Caorle, Crisalis, il toro dei record allevato a Vallevecchia

12 Maggio 2025

A Vallevecchia, nel cuore della Brussa di Caorle, “pascola” il miglior toro al mondo. Si chiama Crisalis, ha sei anni, pesa 12 quintali ed è il nuovo simbolo dell’eccellenza zootecnica veneta. Nato in Germania nel 2019, è stato selezionato da Intermizoo, azienda leader nella genetica bovina, che ne ha fatto un campione assoluto.

Oggi Crisalis vanta quasi 10.000 figlie solo in Italia, molte delle quali producono un latte ricco di proteine e ideale per la caseificazione. A livello genetico è in cima alle classifiche mondiali, erede diretto del leggendario Miura.
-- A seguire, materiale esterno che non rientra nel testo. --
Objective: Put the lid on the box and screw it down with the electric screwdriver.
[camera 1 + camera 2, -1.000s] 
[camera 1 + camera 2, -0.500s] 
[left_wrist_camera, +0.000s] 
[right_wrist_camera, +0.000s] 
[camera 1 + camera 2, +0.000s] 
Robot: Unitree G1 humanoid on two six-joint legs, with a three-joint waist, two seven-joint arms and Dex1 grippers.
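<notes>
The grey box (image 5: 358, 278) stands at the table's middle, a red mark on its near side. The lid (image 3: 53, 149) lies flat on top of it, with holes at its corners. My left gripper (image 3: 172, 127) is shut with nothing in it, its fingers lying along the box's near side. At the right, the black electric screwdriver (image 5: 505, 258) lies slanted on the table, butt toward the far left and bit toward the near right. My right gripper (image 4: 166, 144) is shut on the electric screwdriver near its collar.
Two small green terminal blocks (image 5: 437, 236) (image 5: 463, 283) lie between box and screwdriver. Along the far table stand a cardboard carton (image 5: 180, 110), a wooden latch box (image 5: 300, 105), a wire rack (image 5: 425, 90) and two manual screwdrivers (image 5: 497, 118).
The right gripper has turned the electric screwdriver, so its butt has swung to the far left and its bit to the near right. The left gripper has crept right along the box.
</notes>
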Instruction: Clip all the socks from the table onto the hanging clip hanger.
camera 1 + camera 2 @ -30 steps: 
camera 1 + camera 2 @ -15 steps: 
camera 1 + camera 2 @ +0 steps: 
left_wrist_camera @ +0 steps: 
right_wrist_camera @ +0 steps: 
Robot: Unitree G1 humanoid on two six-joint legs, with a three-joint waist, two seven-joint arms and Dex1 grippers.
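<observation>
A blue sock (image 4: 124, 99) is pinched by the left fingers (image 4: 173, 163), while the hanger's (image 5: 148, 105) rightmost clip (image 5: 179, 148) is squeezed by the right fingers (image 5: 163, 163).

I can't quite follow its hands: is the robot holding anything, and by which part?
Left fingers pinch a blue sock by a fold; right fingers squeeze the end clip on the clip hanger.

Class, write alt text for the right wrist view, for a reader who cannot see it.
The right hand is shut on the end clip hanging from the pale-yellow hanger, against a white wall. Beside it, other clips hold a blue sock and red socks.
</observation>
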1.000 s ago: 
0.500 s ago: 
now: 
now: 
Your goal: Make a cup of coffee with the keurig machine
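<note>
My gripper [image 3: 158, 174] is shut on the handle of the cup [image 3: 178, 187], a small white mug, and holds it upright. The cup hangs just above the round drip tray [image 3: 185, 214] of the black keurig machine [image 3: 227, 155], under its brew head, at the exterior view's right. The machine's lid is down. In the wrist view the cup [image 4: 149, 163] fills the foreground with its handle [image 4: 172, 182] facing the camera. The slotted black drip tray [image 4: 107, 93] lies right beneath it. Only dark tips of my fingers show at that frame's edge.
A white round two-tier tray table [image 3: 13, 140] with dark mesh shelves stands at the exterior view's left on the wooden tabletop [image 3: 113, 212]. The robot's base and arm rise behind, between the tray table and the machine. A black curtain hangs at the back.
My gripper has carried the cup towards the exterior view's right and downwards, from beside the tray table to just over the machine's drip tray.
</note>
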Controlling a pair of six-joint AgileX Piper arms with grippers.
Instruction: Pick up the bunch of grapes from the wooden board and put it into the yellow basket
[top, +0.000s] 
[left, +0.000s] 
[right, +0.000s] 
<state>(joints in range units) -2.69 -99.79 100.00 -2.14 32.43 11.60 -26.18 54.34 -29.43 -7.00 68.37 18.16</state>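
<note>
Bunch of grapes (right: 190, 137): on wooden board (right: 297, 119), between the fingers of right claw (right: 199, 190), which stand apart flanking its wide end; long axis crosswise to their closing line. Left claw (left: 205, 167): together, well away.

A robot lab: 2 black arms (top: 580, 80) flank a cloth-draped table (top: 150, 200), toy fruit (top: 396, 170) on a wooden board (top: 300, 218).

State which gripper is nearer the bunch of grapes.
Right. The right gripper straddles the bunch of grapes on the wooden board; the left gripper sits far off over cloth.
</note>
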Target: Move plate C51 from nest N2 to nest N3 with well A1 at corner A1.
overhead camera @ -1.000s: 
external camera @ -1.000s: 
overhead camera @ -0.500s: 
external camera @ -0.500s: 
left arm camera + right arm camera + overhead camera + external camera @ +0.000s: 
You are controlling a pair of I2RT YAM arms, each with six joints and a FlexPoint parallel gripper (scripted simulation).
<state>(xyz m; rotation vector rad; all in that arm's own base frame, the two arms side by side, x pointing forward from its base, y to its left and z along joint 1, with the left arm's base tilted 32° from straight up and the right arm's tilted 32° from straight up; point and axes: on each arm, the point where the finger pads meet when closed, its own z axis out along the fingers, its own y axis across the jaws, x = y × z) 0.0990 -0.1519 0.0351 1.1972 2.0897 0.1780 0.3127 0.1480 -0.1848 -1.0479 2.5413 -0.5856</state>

Durante la visita odierna al Centro Tori di Vallevecchia, il presidente della Regione Veneto Luca Zaia ha definito Crisalis “l’incarnazione del made in Veneto che vuole essere sempre un passo avanti”. Con lui anche l’assessore Federico Caner e i vertici di Veneto Agricoltura e Intermizoo.

Fondata nel 1974, Intermizoo si distingue per le sue tecniche d’avanguardia nella riproduzione artificiale, incluso il seme sessato, che consente una maggiore probabilità di ottenere femmine da latte. Dal 2023 produce internamente Electa, seme bovino ad alta tecnologia.

Il successo di Crisalis è anche merito del luogo in cui vive. Il Centro Tori, immerso in un ambiente salubre e vicino al mare, cura nei dettagli pascoli e benessere animale. Il progetto “Tori al pascolo” punta a ottimizzare la resa foraggera in suoli salini e siccitosi, mantenendo in equilibrio il ciclo naturale.

Con 55 dipendenti e un fatturato da 9 milioni di euro, di cui il 30% proveniente dall’estero, Intermizoo serve oltre 4.000 allevatori italiani ed esporta in più di 50 Paesi.

“Riceviamo offerte per vendere – ha aggiunto Zaia – ma questo gioiello della genetica deve restare Veneto”.